Is the EUR/USD Uptrend Over as the ECB Starts to Slow With Rate Hikes?
Skerdian Meta • 1 min read
EUR/USD fell below parity last year after a strong decline, as the FED kept raising interest rates at an incredible pace, while the ECB started the tightening process pretty late in the summer. But, the FED started to slow already since they started earlier and the USD turned bearish, sending this pair above parity again.
The price has climbed above 1.0850, but it has stalled there for several days, indicating exhaustion and yesterday we saw a reversal and a 100 pip decline, while other risk assets pushed higher. The reason for that was some reports from the European Central Bank which apparently is planning to slow down with rate hikes more than expected.

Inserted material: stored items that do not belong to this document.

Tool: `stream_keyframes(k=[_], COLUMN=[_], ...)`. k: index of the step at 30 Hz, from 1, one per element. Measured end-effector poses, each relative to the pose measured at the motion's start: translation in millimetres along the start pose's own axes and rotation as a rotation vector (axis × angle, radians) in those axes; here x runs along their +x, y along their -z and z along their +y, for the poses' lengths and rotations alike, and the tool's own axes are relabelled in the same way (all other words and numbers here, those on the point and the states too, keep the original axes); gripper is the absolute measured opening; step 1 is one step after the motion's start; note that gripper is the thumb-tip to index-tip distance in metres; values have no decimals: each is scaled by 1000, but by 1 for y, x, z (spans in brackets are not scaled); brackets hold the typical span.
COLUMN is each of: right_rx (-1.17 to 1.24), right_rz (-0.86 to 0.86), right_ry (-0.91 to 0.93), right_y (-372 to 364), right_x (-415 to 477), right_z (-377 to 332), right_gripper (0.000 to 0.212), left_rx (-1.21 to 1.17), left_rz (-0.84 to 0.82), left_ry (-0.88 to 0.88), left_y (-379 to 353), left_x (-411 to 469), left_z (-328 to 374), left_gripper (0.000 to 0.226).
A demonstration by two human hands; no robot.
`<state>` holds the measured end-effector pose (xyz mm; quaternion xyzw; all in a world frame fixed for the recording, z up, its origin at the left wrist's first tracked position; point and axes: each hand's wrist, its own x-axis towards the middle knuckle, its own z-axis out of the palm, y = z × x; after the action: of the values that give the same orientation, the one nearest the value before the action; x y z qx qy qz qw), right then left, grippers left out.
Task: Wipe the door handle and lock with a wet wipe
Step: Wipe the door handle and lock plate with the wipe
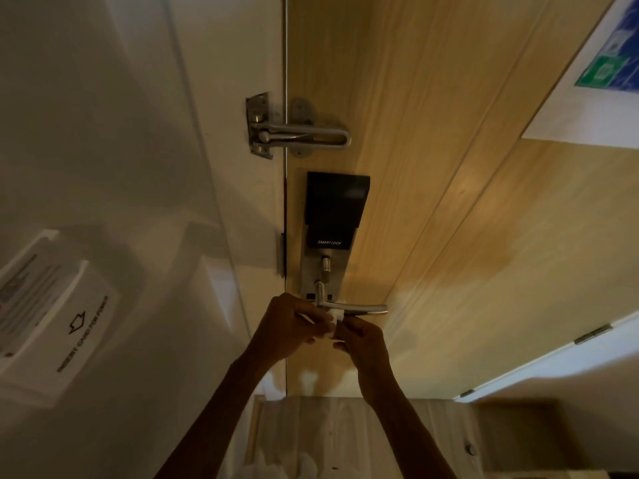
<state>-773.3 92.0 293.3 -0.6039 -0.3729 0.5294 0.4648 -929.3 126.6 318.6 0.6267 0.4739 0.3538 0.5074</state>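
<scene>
- While both hands meet just below the door handle (359, 308), a small white wet wipe (334, 318) is pinched between them.
- Left hand (288, 326): fingers curled together, gripping the left part of the wipe; the fingertips lie just beside the base of the handle.
- Right hand (363, 340): fingers closed on the right part of the wipe, directly under the handle lever.
- Wet wipe: bunched into a small wad; its upper edge touches or nearly touches the underside of the lever, and contact cannot be confirmed.
- Door handle: silver lever, extending to the right from a metal backplate (307, 281) on the wooden door (432, 202).
- Lock (333, 209): black housing marked "SMART LOCK", mounted above the handle on the same plate; a small metal thumb-turn (325, 266) sits between the housing and the lever. Neither hand touches the housing.
- Swing-bar door guard (301, 134): located above the lock, bridging the door edge and the white frame (242, 202).
- Card holder (58, 323): fixed to the left wall, printed with an arrow and the text "INSERT CARD FOR POWER".
</scene>
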Motion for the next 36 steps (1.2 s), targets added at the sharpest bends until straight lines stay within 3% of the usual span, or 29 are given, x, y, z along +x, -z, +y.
stream_keyframes(k=[10,13,18,21,24,28,36], right_rx=[-54,-82,96,21,20,89,223], right_rz=[-21,-63,-75,-36,39,78,216], right_ry=[98,123,19,53,62,31,-14], right_y=[3,4,9,4,-3,-5,2], right_x=[-5,-8,-7,-8,-7,-5,-9], right_z=[-1,-2,-4,-2,-1,1,0], right_gripper=[12,16,20,20,19,33,30], left_rx=[4,20,22,15,6,24,-35], left_rz=[134,143,58,-80,-110,-28,237], left_ry=[-9,-23,38,63,107,136,13], left_y=[-14,-11,-7,0,8,21,43], left_x=[-5,-3,-5,-3,-3,-2,7], left_z=[-5,-6,-2,4,9,12,13], left_gripper=[9,15,18,21,15,16,20])
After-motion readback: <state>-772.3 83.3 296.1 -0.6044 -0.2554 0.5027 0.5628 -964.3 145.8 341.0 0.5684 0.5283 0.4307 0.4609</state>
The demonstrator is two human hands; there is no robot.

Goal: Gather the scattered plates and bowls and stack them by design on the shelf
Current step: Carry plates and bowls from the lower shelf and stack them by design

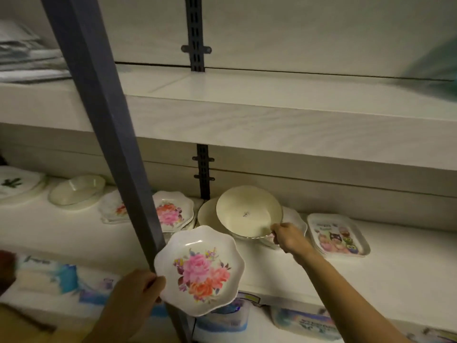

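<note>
Nearest me, my left hand [138, 290] pinches the rim of a rose-print scalloped plate [200, 271], held clear of the shelf [395, 268]. Beyond it, my right hand [288, 237] grips a cream bowl [247, 211] by its edge, tilted over a second cream dish [207, 215]. Just left of that hand, matching rose plates [173, 211] lie stacked. Judgement: partway. Both held pieces need placing; cartoon trays [338, 235] right of it look grouped; glass bowl [76, 191] far left sits alone.

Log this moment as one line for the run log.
left hand: holds floral plate | right hand: grips tilted cream bowl by rim | matching floral stack: on shelf
</note>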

Policymakers at the ECB are murmuring about a slower pace of interest rate hikes than previously thought, as inflation starts to cool off, ‘ECB sources’ reported yesterday that says the idea of a slower move in March is ‘gaining support’ across the member board. ECB president Christine Lagarde kept a hawkish stance at the most-recent ECB meeting which surprised the market, as she indicated a series of 50 bps hikes coming up. But now she might have leaned that back.
Although most of the slowdown in inflation is coming from energy markets which might be misleading for many policymakers. Although, now we’ll start comparing to a year ago when prices were surging, so it’s likely that the slowdown in inflation might escalate. This means more weakness in EUR/USD, so we are contemplating a long term sell trade in this pair.